Connecting Where You Look With What You Understand: Trajectory-Driven Localized Understanding for Interactive Vision-Language Models

Fan Yang; Yousong Zhu; Shurong Zheng; Yufei Zhan; Hongyin Zhao; Xin Li; Chaoyang Zhao; Zhaowen Li; Yaowei Wang; Jinqiao Wang

Connecting Where You Look With What You Understand: Trajectory-Driven Localized Understanding for Interactive Vision-Language Models

Fan Yang, Yousong Zhu, Shurong Zheng, Yufei Zhan, Hongyin Zhao, Xin Li, Chaoyang Zhao, Zhaowen Li, Yaowei Wang, Jinqiao Wang

03 Sept 2025 (modified: 11 Feb 2026)Submitted to ICLR 2026EveryoneRevisionsBibTeXCC BY 4.0

Keywords: Trajectory; Interactivate; Large Vision Language Model

Abstract: Recent Large Vision Language Models (LVLMs) demonstrate remarkable capabilities in image understanding and natural language generation.
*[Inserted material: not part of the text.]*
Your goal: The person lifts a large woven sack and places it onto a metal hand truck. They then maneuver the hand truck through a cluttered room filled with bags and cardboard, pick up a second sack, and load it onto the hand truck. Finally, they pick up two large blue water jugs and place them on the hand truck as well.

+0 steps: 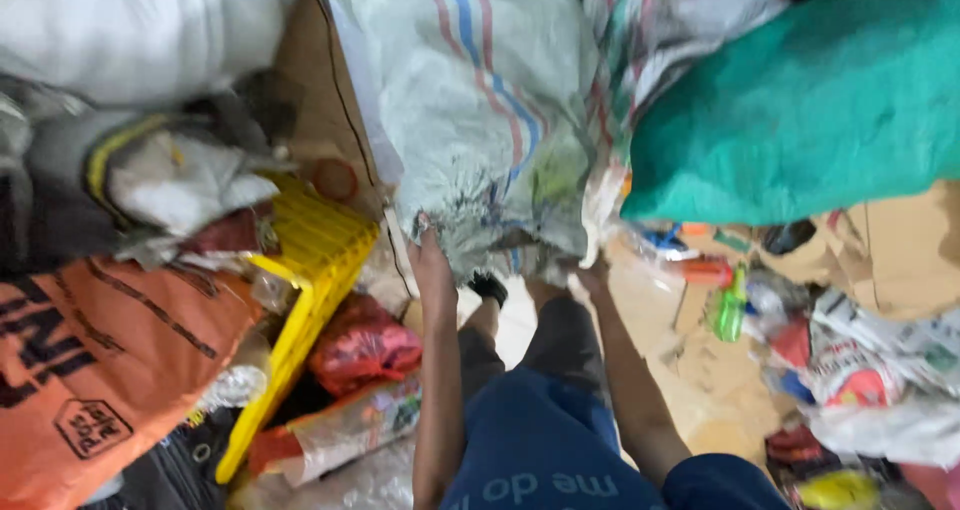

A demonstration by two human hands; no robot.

However, current approaches focus predominantly on global image understanding, struggling to simulate human visual attention trajectories and explain associations between generated descriptions and specific image regions. To address this challenge, we propose TraceVLM, a unified vision-language model that integrates trajectory-aware spatial understanding within an end-to-end framework. TraceVLM employs a Trajectory-aware Visual Perception (TVP) module for deep bidirectional fusion of visual features and trajectory information. We utilize a geometric simplification algorithm to extract semantic keypoints from raw trajectories and propose a three-stage training pipeline where trajectory information guides description generation and region localization. We further extend TraceVLM to attention trajectory-guided segmentation and video scene understanding tasks, enabling cross-frame trajectory tracking and temporal attention analysis. Based on large vision-language model reasoning capabilities, we construct the Reasoning-based Interactive Localized Narratives (RILN) dataset to enhance logical reasoning and interpretability. Extensive experiments on trajectory-guided captioning, text-guided trajectory prediction, image understanding, and segmentation demonstrate that TraceVLM achieves state-of-the-art performance, establishing a foundation for intuitive human-computer spatial interaction and interpretable visual understanding.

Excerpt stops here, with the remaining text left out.